Sunday, August 15, 2021

Zoom Online

     Nine participants attended this month’s gathering, with a few alerting us they would be involved with necessary activities and unable to be present. The meeting began with a guided meditation exploring the quality of attention to the “outer” and the “inner” suggested by Krishnamurti in his talks and writings. We then focused on the chosen readings for the month, beginning with the chapter entitled “Dependence” near the end of the Krishnamurti book The Urgency of Change. K enters into a discussion of the topic with a “questioner” and brings up the issue of attachment and resistance. We alternatively read passages from the text and then explored the questions, observations, and experiences that group members were moved to share related to their own study of the chapter. A dialogue took place that was quite alive and seemingly not without some conflict, which was absorbed into the movement of the inquiry. We looked at the issue of attachment to objects, to ideas and concepts, as well as to people and relationships. This involves possessiveness in different forms.

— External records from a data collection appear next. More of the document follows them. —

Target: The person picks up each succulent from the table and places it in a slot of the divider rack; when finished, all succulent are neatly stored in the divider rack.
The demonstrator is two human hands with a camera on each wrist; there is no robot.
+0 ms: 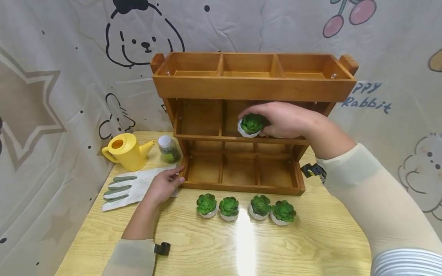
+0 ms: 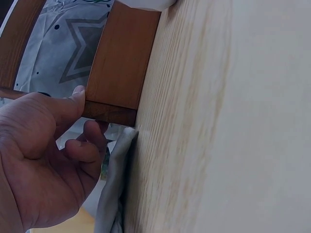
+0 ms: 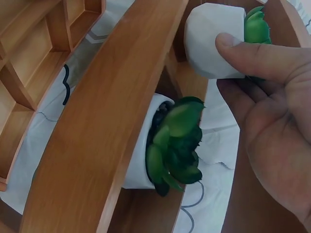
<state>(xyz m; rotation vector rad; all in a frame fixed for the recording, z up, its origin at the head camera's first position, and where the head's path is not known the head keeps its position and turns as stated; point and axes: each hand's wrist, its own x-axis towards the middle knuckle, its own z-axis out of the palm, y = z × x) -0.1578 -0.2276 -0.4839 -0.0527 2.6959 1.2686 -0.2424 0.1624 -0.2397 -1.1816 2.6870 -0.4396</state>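
Note:
My right hand [image 1: 288,119] holds a small succulent [image 1: 253,123] in a white faceted pot at the middle tier of the brown wooden shelf [image 1: 255,89]. In the right wrist view, the thumb presses the side of that white pot [image 3: 206,41]. Another potted succulent [image 3: 177,145] sits inside a shelf compartment there; the head view does not show it, with the right hand in that area. My left hand [image 1: 165,187] grips the left front corner of the lowest tier; the left wrist view shows its thumb against the wooden end [image 2: 114,73].
Several potted succulents [image 1: 259,206] stand in a row before the shelf. Left of it are a yellow watering can [image 1: 129,151], a white-capped jar [image 1: 169,149] and a grey-and-white glove [image 1: 129,189] beside the left hand. A patterned cloth [image 1: 241,27] hangs behind.

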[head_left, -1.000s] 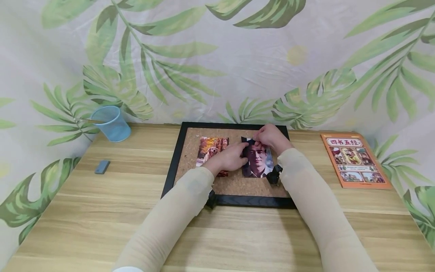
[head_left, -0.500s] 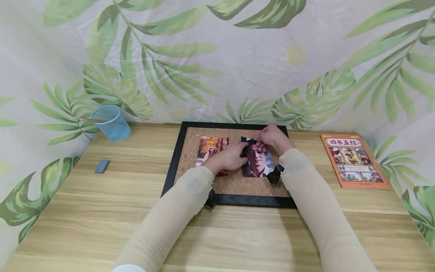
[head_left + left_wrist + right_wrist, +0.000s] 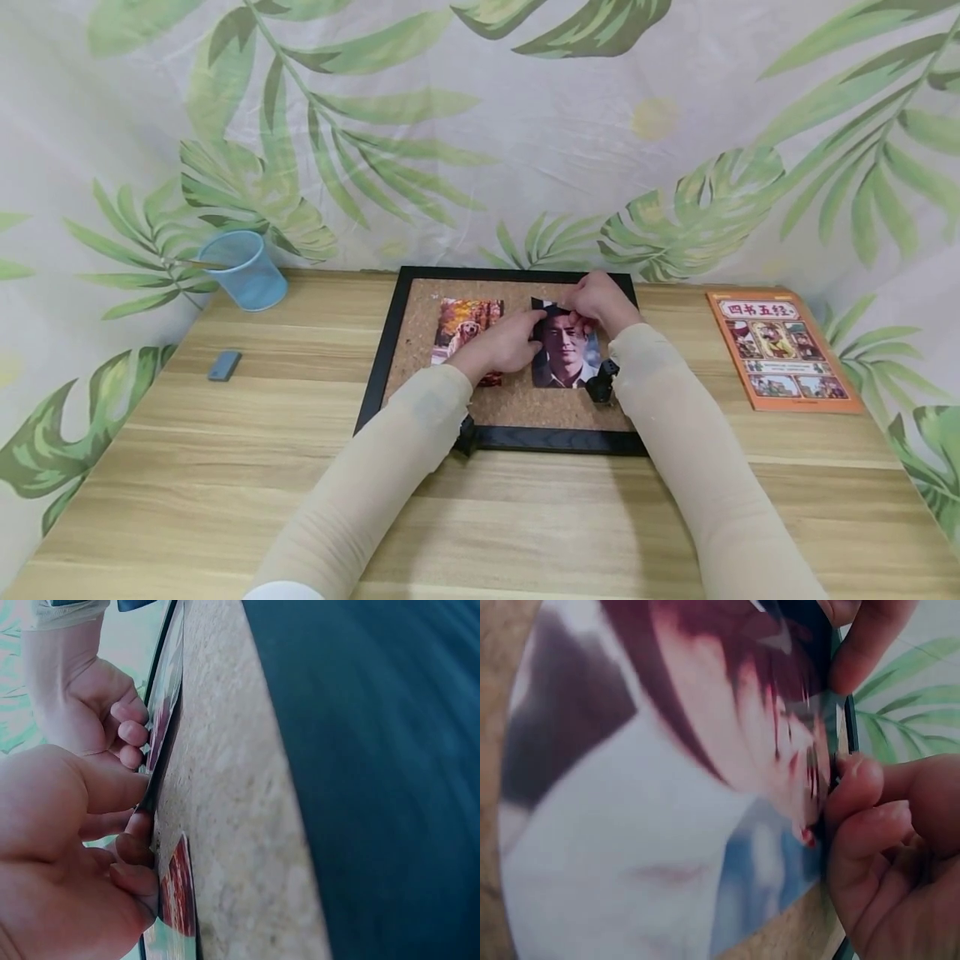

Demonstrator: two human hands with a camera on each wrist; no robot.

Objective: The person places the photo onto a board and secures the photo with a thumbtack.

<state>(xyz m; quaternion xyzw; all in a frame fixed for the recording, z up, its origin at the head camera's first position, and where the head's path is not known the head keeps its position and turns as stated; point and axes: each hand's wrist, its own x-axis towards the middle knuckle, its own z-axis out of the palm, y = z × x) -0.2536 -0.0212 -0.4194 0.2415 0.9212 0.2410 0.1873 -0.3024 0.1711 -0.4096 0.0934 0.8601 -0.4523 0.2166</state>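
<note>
A corkboard [image 3: 540,410] in a black frame lies on the table. On its right half is a photo of a man's portrait [image 3: 562,358]. My left hand [image 3: 506,343] pinches the portrait's upper left edge between thumb and finger; in the left wrist view that edge is lifted off the cork. At the portrait's top edge, my right hand [image 3: 600,302] pinches a tiny dark thing, apparently a push pin [image 3: 835,774], mostly hidden by the fingertips. The portrait bows upward in the right wrist view. Under my left forearm, a dog photo [image 3: 468,315] is partly covered.
A blue mesh pen cup [image 3: 255,279] with a thin stick in it stands at the back left. Nearer lies a small blue-grey block [image 3: 224,366]. An orange-bordered book [image 3: 783,354] is at the right. A leaf-patterned curtain [image 3: 555,150] hangs behind the table [image 3: 225,492].
The right hand's fingers have shifted slightly at the portrait's top edge. The left hand keeps its hold, and the photos and board stay in place.
</note>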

     Krishnamurti points out in the chapter that, although attachment gives rise to various problems and to pain, the solution is not to become detached. Neither attachment or detachment brings the freedom that we feel is necessary for living without division and the conflict of opposites. Both are forms of resistance. What is necessary is a flow of life like a river without any boulders. It was suggested that each of us must do the inquiry into our true nature that dissolves the barriers to the natural “flow” and awakens a life of harmony. These truths were explored and expanded in a number of ways by the participants, sometimes with a sense of resonance and sometimes less so. It was suggested that we can be in a continuous process of looking, listening, and learning about ourselves, and that our interactions can be fuel for the seeing and insight that is the essence of that process. It was asked if we can be both individuals and, at the same time, a “part” of an undivided reality. Although the ideas may have been expressed in slightly different words, these were some of the issues we investigated and which seemed to be valuable to explore. It is not easy to describe precisely all the elements of such a meeting that is alive and spontaneous.

     We had planned to look into the chapter headed “Fear” because of its close links with the “Dependence” chapter, but there was not enough time to do so. It would probably be appropriate to tackle the “Fear” chapter at our next meeting in September.